Try it: Transcribe all the lines below exactly. Omit the pictures.

══ Provided records ══

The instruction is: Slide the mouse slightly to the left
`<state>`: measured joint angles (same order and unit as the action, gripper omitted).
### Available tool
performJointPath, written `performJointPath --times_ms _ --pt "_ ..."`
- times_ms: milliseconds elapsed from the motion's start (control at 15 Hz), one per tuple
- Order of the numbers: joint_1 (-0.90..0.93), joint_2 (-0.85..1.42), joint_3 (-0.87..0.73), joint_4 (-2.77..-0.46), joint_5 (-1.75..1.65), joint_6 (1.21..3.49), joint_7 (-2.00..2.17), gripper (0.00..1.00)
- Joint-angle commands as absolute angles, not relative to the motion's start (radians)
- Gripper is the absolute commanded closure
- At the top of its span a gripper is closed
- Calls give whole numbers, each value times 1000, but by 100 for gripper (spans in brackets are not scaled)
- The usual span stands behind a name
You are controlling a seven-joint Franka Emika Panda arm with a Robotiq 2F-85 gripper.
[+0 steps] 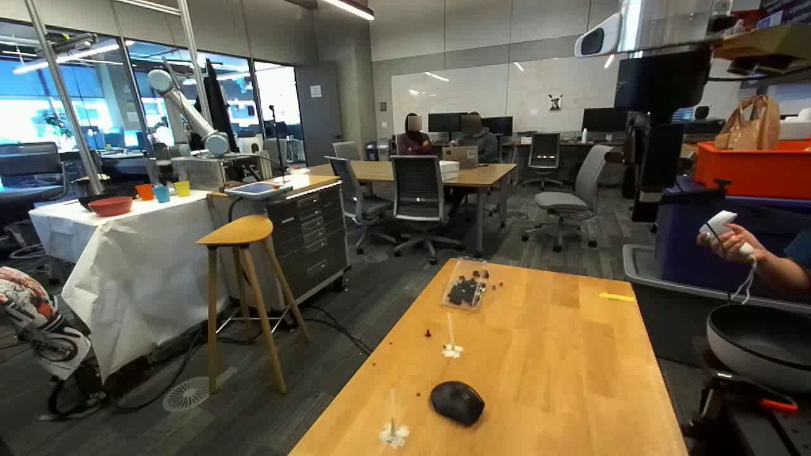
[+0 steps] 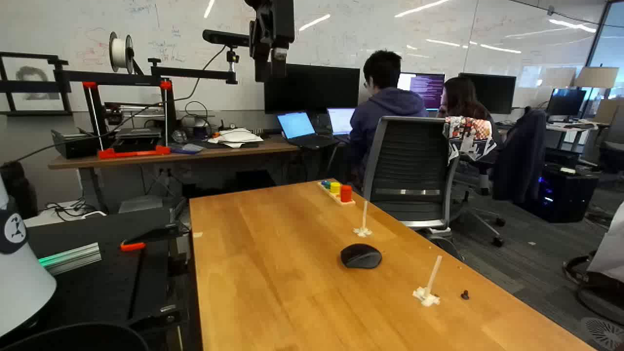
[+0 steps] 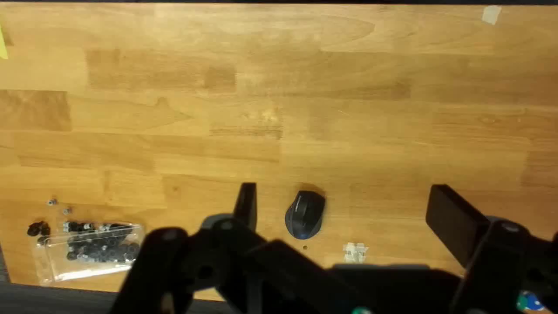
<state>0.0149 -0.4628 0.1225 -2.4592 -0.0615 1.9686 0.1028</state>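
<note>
Two fingers point(image 3: 455, 222) of the gripper point(image 3: 346, 205), parted very wide, with nothing gripped between them. In both exterior views, raised well above the level of the wooden table point(image 3: 261, 109). Far below the gripper, resting on the wood and apart from both fingers, the black mouse point(image 3: 306, 216). From the wrist, visible in the gap between the fingers, nearer to the finger on the left of that view than to its mate; whether straight under the gripper, impossible to tell.

Also in that gap, but closer in to the gripper than the mouse, a patch of whitish tape point(image 3: 355, 253). Well below the gripper in an exterior view, two thin pale sticks point(image 2: 433, 276), standing up from taped spots point(image 2: 426, 297), with the mouse near both.

Outside the finger on the left of the wrist view, a clear container point(image 3: 59, 264) with dark pieces point(image 3: 104, 248) inside and a few loose beside it. Out past the fingertips on that same side, cut off at the view's edge, a yellow strip point(image 3: 3, 43); past the fingertips on the opposite side, a scrap of pale tape point(image 3: 491, 14). Low down, outside the finger on the right, something blue and green point(image 3: 532, 301), too little shown to name. Lower than the gripper in an exterior view, toward the table's edge, a row of blocks point(image 2: 335, 188) in red, yellow and blue on a pale base point(image 2: 347, 202).
</note>
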Motion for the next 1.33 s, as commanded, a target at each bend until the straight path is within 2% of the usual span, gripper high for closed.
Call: performJointPath --times_ms 0,533,800,1067,1133,1200,1267 --pt "28 -462 111 -2456 -67 1966 108 0" --pt "28 -463 111 -2448 -67 1966 108 0" --pt "-37 -521 117 -2456 -238 2093 206 0" --pt "-125 -476 99 -2458 -336 2225 325 0" --pt "-141 -453 94 -2455 -347 2251 340 16" --pt "-155 -434 89 -2456 -355 2279 352 26" --pt "-167 -410 88 -2457 -359 2298 369 32"
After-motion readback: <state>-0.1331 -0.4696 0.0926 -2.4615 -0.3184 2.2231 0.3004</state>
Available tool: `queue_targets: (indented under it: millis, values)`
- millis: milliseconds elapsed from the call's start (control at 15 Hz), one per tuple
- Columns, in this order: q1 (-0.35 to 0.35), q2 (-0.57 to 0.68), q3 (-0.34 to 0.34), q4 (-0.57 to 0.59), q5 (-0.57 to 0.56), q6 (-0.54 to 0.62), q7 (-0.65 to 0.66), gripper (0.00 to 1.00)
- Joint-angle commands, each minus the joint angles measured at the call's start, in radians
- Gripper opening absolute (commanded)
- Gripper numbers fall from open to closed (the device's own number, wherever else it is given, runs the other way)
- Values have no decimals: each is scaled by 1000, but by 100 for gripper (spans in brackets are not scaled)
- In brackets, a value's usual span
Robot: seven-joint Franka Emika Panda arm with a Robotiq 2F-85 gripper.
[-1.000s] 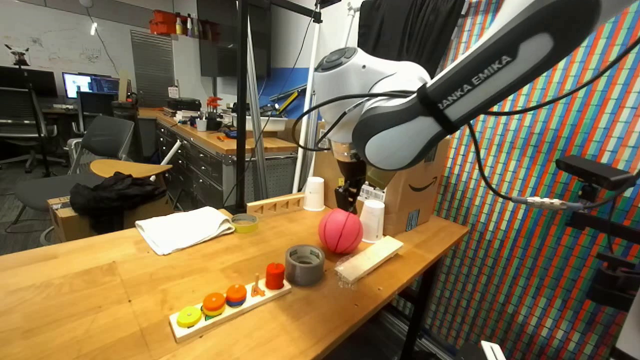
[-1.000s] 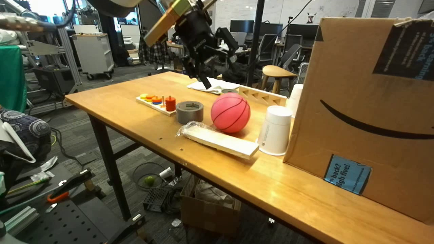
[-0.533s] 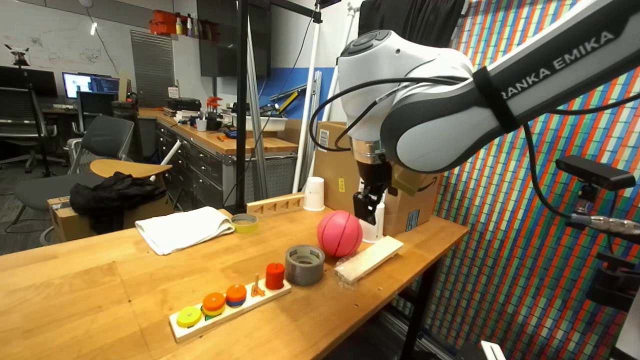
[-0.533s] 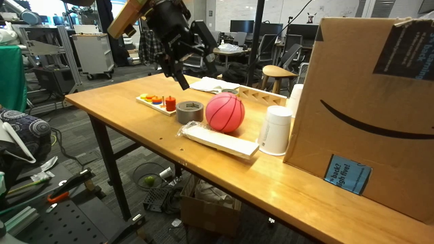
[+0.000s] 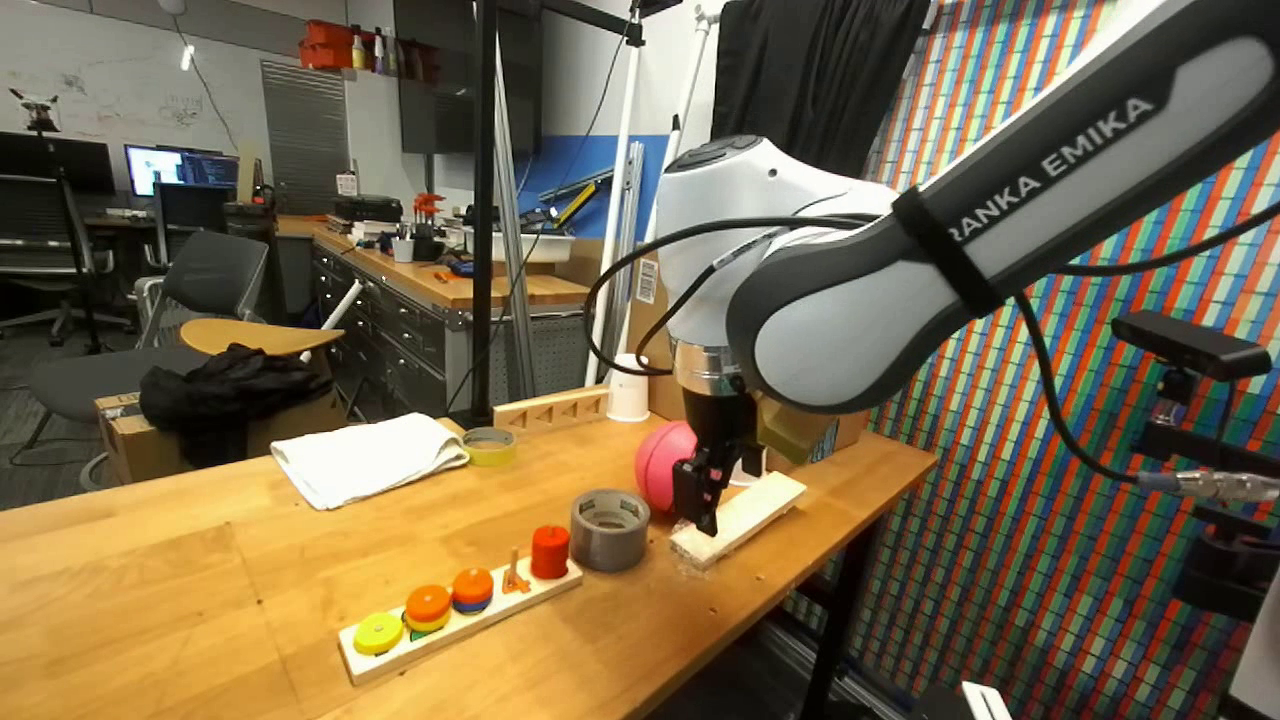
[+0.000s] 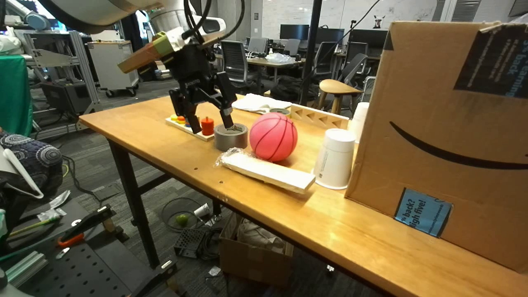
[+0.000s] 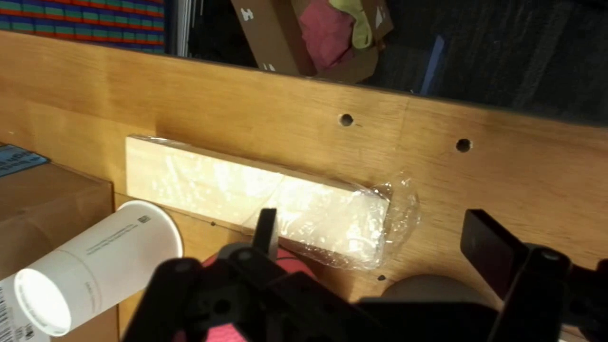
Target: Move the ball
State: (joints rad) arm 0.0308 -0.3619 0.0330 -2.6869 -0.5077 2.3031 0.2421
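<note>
The pinkish-red ball (image 5: 657, 468) rests on the wooden table, partly hidden behind the gripper in that exterior view. It shows whole in an exterior view (image 6: 273, 137), beside the grey tape roll (image 6: 231, 138); I cannot tell whether they touch. My gripper (image 6: 211, 127) is open and empty. There its fingers appear to the left of the ball, in front of or above the tape roll. In the wrist view the open fingers (image 7: 373, 223) are wide apart. Only parts of the ball (image 7: 292, 263) show there, behind the left finger and linkage.
A plastic-wrapped wooden block (image 6: 268, 171) lies in front of the ball. White cups (image 6: 336, 159) and a large cardboard box (image 6: 433, 123) stand at its right. A ring stacker (image 5: 460, 615), white cloth (image 5: 370, 460), yellow tape roll (image 5: 489, 447) and notched wooden strip (image 5: 550, 410) are also on the table.
The gripper has moved away from above the ball, then lowered beside it. The ball has shifted slightly toward the grey tape roll. The gripper stays open.
</note>
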Motion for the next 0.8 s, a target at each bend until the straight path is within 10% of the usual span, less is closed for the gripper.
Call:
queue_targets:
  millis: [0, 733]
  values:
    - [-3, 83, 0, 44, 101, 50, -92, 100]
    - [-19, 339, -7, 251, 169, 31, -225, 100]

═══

Result of the exercise:
The instruction is: Slide the mouse slightly to the left
`<state>`: measured joint angles (same order and unit as the action, gripper omitted).
### Available tool
performJointPath, written `performJointPath --times_ms _ --pt "_ ..."`
- times_ms: milliseconds elapsed from the motion's start (control at 15 Hz), one per tuple
- Order of the numbers: joint_1 (-0.90..0.93), joint_2 (-0.85..1.42), joint_3 (-0.87..0.73), joint_4 (-2.77..-0.46), joint_5 (-1.75..1.65), joint_6 (1.21..3.49), joint_7 (-2.00..2.17), gripper (0.00..1.00)
- Joint-angle commands as absolute angles, not relative to the motion's start (radians)
- Gripper is the absolute commanded closure
- At the top of its span a gripper is closed
- Calls give whole numbers, each value times 1000, but by 100 for gripper (spans in brackets are not scaled)
- The usual span stands behind a name
You are controlling a seven-joint Franka Emika Panda arm with a Robotiq 2F-85 gripper.
[+0 steps] 
[+0 steps] 
[+0 steps] 
<state>0.0149 -0.4628 0.1225 -2.4592 -0.0615 1.9686 0.1028</state>
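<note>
Two fingers point(image 3: 455, 222) of the gripper point(image 3: 346, 205), parted very wide, with nothing gripped between them. In both exterior views, raised well above the level of the wooden table point(image 3: 261, 109). Far below the gripper, resting on the wood and apart from both fingers, the black mouse point(image 3: 306, 216). From the wrist, visible in the gap between the fingers, nearer to the finger on the left of that view than to its mate; whether straight under the gripper, impossible to tell.

Also in that gap, but closer in to the gripper than the mouse, a patch of whitish tape point(image 3: 355, 253). Well below the gripper in an exterior view, two thin pale sticks point(image 2: 433, 276), standing up from taped spots point(image 2: 426, 297), with the mouse near both.

Outside the finger on the left of the wrist view, a clear container point(image 3: 59, 264) with dark pieces point(image 3: 104, 248) inside and a few loose beside it. Out past the fingertips on that same side, cut off at the view's edge, a yellow strip point(image 3: 3, 43); past the fingertips on the opposite side, a scrap of pale tape point(image 3: 491, 14). Low down, outside the finger on the right, something blue and green point(image 3: 532, 301), too little shown to name. Lower than the gripper in an exterior view, toward the table's edge, a row of blocks point(image 2: 335, 188) in red, yellow and blue on a pale base point(image 2: 347, 202).
</note>
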Motion for the next 1.33 s, as commanded, a target at each bend until the straight path is within 2% of the usual span, gripper high for closed.
Call: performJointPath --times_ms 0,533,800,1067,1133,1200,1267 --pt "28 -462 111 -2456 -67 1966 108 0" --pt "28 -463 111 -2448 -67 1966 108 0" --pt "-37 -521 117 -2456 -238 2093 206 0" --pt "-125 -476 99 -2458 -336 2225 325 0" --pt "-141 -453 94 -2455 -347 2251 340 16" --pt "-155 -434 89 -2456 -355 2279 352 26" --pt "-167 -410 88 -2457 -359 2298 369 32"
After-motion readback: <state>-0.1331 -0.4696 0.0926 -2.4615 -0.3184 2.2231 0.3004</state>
Available tool: `queue_targets: (indented under it: millis, values)`
- millis: milliseconds elapsed from the call's start (control at 15 Hz), one per tuple
- Columns, in this order: q1 (-0.35 to 0.35), q2 (-0.57 to 0.68), q3 (-0.34 to 0.34), q4 (-0.57 to 0.59), q5 (-0.57 to 0.56), q6 (-0.54 to 0.62), q7 (-0.65 to 0.66), gripper (0.00 to 1.00)
- Joint-angle commands, each minus the joint angles measured at the call's start, in radians
- Gripper opening absolute (commanded)
- Gripper numbers fall from open to closed (the device's own number, wherever else it is given, runs the other way)
- Values have no decimals: each is scaled by 1000, but by 100 for gripper (spans in brackets are not scaled)
- In brackets, a value's usual span
Robot: seven-joint Franka Emika Panda arm with a Robotiq 2F-85 gripper.
[-1.000s] 
[-1.000s] 
[-0.533s] 
[-0.533s] 
[+0.000s] 
[+0.000s] 
[+0.000s] 
Target: Move the ball
State: (joints rad) arm 0.0308 -0.3619 0.0330 -2.6869 -0.5077 2.3031 0.2421
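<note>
The pinkish-red ball (image 5: 657, 468) rests on the wooden table, partly hidden behind the gripper in that exterior view. It shows whole in an exterior view (image 6: 273, 137), beside the grey tape roll (image 6: 231, 138); I cannot tell whether they touch. My gripper (image 6: 211, 127) is open and empty. There its fingers appear to the left of the ball, in front of or above the tape roll. In the wrist view the open fingers (image 7: 373, 223) are wide apart. Only parts of the ball (image 7: 292, 263) show there, behind the left finger and linkage.
A plastic-wrapped wooden block (image 6: 268, 171) lies in front of the ball. White cups (image 6: 336, 159) and a large cardboard box (image 6: 433, 123) stand at its right. A ring stacker (image 5: 460, 615), white cloth (image 5: 370, 460), yellow tape roll (image 5: 489, 447) and notched wooden strip (image 5: 550, 410) are also on the table.
The gripper has moved away from above the ball, then lowered beside it. The ball has shifted slightly toward the grey tape roll. The gripper stays open.
</note>
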Motion for the next 0.8 s, a target at each bend until the straight path is within 10% of the usual span, less is closed for the gripper.
Call:
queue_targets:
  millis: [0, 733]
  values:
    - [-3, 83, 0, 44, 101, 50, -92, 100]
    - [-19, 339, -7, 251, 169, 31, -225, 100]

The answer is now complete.